In the matter of jury deliberations, the defendant finally argues that the court violated 14 M.R.S.A. § 1106 (1980) by sending *1174 the jury out for a third time.[3] Section 1106 provides in pertinent part:
They [the jury] shall not be sent out a 3rd time in consequence of their disagreement unless on account of difficulties not stated when they first came into court.
Defendant's position fails to recognize that the jury returned to the courtroom on the first two occasions not as the result of disagreement or expressed inability to reach a verdict, but solely for the purpose of further instruction and for review of testimony. Such occasions for jury return are not within the scope of section 1106.
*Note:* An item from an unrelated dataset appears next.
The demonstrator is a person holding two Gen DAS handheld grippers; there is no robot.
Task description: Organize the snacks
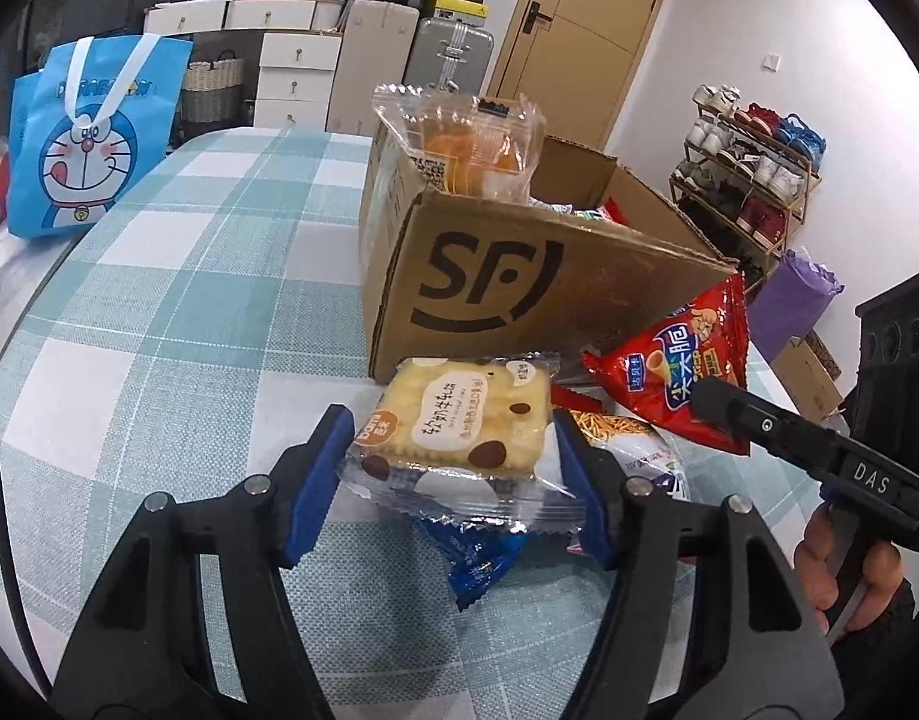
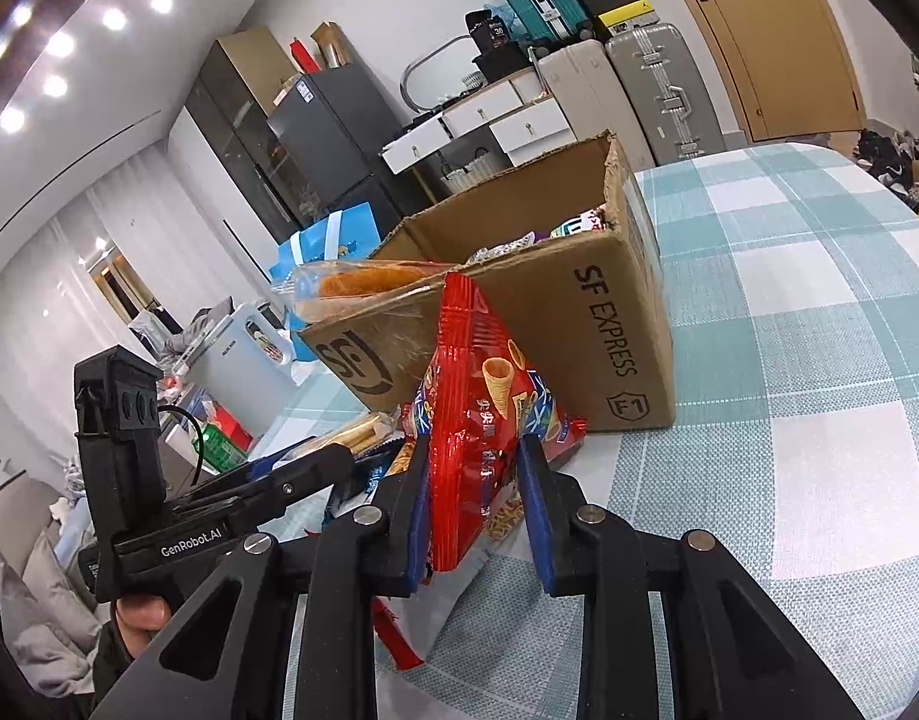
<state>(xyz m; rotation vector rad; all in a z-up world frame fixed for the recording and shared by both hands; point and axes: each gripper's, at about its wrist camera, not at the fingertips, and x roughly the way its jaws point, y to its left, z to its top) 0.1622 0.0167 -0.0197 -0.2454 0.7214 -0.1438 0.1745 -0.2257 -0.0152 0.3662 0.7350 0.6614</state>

Finally the defendant challenges his conviction on the basis that the verdict resulted from compromise on the part of the jury. It is argued that since the jury returned a verdict of not guilty on the companion charge involving a threat to Randall Scripture, the jury must have determined that the requisite culpable state of mind had not been established at that point in time. From this premise it is argued that since only a short interval of time elapsed between that incident and the incident giving rise to his conviction, the defendant's non-culpable state of mind must have continued to exist. Inconsistent verdicts require reversal only if they are incapable of logical reconciliation. State v. Upton, 362 A.2d 738, 740 (Me.1976); accord State v. DiPietro, 420 A.2d 1233, 1237 (Me. 1980). The defendant's premise is fallacious in that it disregards the fact that the acquittal could have resulted from the failure in proof that Mr. Scripture was placed in fear of imminent bodily injury. The evidence strongly supports such a conclusion. Since the verdicts in this case may be logically reconciled, defendant takes nothing from this assignment of error.
The remaining issues regarding cumulative error and the sufficiency of the evidence are lacking in merit and require no discussion.
The entry is:
Judgment affirmed.
All concurring.
NOTES
[1] 17-A M.R.S.A. § 209 provides:
§ 209 Criminal Threatening
1. A person is guilty of criminal threatening if he intentionally or knowingly places another person in fear of imminent bodily injury.
[2] Defense counsel also complains, illogically, that the court refused to permit an offer of proof. A review of the record reveals that defense counsel actually sought an opportunity to state for the record those portions which he wished to be read to the jury. In view of the fact that the court had just listened to the court reporter read the testimony, the request was declined.
[3] The parties have assumed that 14 M.R.S.A. § 1106 is applicable to a criminal trial. For the purposes of the foregoing discussion we indulge in the same assumption without intimating what our opinion might be were the issue squarely before us.